→ **EXERCISE OBJECTIVE**
Please copy, exactly as they appear below, the lines from the one containing "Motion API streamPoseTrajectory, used" through the one containing "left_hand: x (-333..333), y".

→ **PROVIDED MATERIAL**
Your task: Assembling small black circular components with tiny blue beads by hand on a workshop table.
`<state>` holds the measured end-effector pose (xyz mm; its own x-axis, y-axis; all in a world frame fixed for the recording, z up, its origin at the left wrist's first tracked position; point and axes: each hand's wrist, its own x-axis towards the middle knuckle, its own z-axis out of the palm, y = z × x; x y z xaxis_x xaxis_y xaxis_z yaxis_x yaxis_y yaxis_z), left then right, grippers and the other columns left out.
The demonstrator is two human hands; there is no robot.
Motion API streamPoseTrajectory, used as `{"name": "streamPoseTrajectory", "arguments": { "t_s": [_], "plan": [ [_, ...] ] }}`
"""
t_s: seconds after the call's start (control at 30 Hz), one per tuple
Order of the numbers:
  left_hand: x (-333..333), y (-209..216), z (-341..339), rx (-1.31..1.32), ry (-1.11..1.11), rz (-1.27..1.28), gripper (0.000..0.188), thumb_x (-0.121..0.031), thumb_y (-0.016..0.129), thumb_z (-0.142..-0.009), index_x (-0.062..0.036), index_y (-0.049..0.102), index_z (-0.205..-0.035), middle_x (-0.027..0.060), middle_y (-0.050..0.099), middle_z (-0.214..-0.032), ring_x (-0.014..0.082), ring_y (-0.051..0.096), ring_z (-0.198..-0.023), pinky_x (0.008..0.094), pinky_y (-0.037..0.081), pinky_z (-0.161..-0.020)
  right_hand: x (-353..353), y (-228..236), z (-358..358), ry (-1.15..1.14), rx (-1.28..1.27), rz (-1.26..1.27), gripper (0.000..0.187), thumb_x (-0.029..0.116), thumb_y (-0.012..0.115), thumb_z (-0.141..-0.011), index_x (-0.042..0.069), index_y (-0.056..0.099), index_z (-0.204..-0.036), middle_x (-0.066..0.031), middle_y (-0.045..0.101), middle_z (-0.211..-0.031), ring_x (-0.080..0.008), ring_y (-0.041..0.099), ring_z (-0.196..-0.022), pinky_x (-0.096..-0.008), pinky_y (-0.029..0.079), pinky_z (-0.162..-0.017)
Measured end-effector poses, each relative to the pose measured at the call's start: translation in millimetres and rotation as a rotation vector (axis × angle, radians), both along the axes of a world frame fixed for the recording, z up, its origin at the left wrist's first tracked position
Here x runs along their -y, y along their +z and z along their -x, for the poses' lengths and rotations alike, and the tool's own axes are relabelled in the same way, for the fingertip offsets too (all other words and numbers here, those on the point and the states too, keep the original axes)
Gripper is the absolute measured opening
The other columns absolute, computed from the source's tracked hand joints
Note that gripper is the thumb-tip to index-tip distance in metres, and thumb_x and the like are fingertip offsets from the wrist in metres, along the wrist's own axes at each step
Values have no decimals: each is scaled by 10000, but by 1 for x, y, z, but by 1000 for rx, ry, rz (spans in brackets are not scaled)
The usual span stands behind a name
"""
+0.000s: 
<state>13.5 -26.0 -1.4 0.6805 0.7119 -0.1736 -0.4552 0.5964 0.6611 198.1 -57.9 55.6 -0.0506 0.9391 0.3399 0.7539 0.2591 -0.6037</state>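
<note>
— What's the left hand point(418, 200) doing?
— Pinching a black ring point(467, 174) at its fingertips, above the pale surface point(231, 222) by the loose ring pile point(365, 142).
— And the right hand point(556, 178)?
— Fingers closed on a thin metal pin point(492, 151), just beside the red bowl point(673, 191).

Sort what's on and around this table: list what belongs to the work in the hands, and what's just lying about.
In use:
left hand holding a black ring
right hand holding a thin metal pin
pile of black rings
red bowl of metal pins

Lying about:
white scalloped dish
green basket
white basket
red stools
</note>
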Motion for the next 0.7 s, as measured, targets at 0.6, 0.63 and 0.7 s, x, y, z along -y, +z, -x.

→ **RESPONSE TO THIS TASK**
Motion API streamPoseTrajectory, used as `{"name": "streamPoseTrajectory", "arguments": { "t_s": [_], "plan": [ [_, ...] ] }}`
"""
t_s: seconds after the call's start (control at 30 Hz), one per tuple
Order of the numbers:
  left_hand: x (-333..333), y (-209..216), z (-341..339), rx (-1.31..1.32), ry (-1.11..1.11), rz (-1.27..1.28), gripper (0.000..0.188), thumb_x (-0.121..0.031), thumb_y (-0.016..0.129), thumb_z (-0.142..-0.009), index_x (-0.062..0.036), index_y (-0.049..0.102), index_z (-0.205..-0.035), middle_x (-0.027..0.060), middle_y (-0.050..0.099), middle_z (-0.214..-0.032), ring_x (-0.014..0.082), ring_y (-0.051..0.096), ring_z (-0.198..-0.023), pinky_x (0.008..0.094), pinky_y (-0.037..0.081), pinky_z (-0.161..-0.020)

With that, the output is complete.